■ **WHAT YOU NEED TO DO**
The lines to copy from the data below are those that hold the string "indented".

■ **TASK MATERIAL**
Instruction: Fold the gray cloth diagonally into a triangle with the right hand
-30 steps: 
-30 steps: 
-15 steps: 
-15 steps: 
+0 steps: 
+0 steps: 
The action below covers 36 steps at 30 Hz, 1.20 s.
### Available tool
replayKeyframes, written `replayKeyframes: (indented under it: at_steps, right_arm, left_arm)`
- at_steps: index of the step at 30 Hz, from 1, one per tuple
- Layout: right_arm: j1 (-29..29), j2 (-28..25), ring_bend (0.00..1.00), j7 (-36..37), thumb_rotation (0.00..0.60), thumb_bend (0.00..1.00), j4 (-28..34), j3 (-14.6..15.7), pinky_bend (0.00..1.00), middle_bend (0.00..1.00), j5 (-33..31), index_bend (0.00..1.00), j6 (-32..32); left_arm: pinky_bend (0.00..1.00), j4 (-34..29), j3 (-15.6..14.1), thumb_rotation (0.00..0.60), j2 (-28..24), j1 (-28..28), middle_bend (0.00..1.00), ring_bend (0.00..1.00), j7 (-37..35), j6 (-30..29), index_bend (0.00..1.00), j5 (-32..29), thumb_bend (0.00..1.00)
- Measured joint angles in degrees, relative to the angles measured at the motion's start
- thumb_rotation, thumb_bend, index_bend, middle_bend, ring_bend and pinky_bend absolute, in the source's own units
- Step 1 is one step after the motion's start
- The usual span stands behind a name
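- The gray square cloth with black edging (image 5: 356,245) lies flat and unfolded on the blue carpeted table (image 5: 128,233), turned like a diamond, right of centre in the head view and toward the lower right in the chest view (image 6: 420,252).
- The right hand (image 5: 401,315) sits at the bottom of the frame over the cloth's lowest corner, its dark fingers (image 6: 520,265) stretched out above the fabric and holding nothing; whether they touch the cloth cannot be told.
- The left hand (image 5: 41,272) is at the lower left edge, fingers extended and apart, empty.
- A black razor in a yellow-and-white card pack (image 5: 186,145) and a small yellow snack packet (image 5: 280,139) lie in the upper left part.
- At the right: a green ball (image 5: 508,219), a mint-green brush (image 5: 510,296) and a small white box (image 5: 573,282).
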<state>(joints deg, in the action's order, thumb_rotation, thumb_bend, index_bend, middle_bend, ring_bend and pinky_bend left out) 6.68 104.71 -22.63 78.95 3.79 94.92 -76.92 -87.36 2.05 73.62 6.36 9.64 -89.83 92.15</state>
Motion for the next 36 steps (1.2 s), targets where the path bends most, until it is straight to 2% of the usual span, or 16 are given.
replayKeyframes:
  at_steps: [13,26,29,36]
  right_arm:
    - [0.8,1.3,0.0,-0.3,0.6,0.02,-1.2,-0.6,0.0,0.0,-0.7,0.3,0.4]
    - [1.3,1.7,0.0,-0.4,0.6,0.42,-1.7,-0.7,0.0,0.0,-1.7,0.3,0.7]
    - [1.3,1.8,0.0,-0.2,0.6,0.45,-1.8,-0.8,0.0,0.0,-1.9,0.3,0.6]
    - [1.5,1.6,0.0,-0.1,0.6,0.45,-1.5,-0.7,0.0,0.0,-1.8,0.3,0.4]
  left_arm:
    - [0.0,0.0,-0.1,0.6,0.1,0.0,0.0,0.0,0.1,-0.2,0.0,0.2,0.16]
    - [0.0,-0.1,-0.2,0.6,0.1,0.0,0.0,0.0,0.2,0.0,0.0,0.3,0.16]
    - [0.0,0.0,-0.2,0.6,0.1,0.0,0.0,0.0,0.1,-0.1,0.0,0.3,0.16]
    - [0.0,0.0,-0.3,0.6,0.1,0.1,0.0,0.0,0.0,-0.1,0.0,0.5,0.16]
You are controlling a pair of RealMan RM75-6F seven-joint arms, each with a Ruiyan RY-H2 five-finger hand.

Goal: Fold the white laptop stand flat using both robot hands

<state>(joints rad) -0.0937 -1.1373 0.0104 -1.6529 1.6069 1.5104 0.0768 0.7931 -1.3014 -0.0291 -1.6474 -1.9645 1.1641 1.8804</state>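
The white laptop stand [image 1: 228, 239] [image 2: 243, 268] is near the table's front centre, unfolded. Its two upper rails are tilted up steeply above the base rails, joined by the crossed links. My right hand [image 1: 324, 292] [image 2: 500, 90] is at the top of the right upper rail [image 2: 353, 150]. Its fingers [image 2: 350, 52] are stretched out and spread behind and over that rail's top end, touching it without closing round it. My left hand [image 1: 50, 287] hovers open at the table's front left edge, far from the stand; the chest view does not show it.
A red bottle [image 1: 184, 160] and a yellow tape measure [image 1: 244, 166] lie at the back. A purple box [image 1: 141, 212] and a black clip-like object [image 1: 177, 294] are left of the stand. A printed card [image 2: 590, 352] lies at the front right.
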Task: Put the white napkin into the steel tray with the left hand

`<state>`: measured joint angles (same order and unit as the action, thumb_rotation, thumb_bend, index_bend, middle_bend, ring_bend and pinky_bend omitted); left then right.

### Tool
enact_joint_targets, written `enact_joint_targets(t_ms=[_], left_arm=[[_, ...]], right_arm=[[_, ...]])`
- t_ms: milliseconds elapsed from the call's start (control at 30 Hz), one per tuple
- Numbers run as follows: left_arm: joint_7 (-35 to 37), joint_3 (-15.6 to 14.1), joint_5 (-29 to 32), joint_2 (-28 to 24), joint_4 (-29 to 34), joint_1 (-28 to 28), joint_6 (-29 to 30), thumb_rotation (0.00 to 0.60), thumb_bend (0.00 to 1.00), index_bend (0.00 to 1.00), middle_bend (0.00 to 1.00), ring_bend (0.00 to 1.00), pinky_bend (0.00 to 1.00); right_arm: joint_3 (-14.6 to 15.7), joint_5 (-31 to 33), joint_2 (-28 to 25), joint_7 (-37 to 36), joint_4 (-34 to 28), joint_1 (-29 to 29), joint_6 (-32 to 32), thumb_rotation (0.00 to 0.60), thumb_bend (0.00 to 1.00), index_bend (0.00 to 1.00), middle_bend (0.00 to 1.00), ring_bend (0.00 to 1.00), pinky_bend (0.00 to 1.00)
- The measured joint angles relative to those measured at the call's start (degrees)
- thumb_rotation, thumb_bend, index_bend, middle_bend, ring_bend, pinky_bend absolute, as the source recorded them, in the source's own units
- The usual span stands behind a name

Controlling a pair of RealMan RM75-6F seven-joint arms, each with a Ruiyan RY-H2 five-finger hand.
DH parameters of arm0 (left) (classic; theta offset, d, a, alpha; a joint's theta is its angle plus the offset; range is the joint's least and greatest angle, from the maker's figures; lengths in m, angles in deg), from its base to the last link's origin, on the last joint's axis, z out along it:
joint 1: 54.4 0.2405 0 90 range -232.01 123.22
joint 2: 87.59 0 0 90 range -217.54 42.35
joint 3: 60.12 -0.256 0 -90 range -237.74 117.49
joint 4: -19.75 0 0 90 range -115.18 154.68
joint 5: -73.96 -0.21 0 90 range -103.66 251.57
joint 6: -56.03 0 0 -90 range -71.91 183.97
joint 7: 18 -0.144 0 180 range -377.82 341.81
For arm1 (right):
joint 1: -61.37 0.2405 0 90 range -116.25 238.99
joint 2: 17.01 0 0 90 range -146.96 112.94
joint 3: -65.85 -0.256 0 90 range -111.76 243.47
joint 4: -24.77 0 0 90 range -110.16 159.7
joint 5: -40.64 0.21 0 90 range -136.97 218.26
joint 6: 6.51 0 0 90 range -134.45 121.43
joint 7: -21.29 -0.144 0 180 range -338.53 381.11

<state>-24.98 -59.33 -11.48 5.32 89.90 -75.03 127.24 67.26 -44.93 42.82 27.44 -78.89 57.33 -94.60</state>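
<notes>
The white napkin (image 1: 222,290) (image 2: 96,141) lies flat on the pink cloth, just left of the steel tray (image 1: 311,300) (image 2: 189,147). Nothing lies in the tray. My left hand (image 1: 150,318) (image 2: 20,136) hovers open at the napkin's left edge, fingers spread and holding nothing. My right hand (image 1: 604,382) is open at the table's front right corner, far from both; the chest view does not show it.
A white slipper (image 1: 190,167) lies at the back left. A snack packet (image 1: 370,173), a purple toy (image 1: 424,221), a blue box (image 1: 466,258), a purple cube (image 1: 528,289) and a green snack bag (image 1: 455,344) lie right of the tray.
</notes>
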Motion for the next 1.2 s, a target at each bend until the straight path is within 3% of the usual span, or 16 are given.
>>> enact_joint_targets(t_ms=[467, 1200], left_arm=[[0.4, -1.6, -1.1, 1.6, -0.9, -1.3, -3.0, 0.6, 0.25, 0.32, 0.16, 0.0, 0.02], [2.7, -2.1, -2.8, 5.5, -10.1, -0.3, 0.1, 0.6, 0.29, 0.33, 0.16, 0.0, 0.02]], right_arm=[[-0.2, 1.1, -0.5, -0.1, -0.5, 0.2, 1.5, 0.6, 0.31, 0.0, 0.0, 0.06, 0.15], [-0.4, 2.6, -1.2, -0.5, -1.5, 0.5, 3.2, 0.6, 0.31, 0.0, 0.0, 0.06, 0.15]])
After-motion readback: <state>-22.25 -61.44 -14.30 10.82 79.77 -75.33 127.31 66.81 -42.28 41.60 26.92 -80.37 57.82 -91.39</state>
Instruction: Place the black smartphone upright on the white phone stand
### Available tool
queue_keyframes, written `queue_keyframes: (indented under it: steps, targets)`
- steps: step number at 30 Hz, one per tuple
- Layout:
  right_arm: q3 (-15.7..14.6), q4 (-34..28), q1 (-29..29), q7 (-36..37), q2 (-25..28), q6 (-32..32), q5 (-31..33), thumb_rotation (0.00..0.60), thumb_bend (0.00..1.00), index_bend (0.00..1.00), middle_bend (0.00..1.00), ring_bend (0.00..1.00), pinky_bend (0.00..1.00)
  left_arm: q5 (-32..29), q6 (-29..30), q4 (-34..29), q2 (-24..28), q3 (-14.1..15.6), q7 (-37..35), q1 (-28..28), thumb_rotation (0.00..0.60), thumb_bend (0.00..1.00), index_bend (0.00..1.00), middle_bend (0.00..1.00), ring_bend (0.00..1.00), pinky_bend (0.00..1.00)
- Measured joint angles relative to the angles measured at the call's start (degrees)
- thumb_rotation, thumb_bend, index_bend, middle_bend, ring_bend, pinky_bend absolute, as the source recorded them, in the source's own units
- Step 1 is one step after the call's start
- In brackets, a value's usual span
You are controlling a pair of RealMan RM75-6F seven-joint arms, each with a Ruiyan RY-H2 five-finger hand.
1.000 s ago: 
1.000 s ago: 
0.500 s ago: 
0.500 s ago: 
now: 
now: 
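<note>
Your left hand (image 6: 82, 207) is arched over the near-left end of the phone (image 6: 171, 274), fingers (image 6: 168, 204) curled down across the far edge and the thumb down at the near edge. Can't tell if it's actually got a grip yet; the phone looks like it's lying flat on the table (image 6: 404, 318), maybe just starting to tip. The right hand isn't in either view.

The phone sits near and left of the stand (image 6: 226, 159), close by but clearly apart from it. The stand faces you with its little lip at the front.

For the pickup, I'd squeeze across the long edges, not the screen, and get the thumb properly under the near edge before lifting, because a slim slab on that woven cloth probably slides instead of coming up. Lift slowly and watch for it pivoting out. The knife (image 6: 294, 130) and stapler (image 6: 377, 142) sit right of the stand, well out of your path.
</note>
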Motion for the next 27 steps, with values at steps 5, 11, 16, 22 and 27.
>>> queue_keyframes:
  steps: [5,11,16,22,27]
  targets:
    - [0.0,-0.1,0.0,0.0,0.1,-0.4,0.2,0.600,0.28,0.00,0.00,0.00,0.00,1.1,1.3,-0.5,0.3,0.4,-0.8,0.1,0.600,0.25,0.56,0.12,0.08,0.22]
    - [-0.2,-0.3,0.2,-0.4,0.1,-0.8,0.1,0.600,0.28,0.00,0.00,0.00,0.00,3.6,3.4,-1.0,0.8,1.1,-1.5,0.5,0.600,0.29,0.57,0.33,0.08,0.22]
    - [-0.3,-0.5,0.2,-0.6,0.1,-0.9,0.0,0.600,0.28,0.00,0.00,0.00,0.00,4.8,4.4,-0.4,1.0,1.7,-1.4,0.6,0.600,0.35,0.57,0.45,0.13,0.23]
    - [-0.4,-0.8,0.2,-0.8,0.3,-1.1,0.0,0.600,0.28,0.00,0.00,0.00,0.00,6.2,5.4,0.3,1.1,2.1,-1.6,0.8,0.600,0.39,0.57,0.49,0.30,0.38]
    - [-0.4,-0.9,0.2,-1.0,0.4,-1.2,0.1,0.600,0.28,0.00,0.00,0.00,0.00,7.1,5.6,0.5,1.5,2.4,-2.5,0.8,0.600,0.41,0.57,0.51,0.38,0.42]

■ **RESULT**
replayKeyframes, written `replayKeyframes: (indented under it: at_steps, right_arm, left_arm)`
queue_keyframes, written `queue_keyframes: (indented under it: steps, targets)`

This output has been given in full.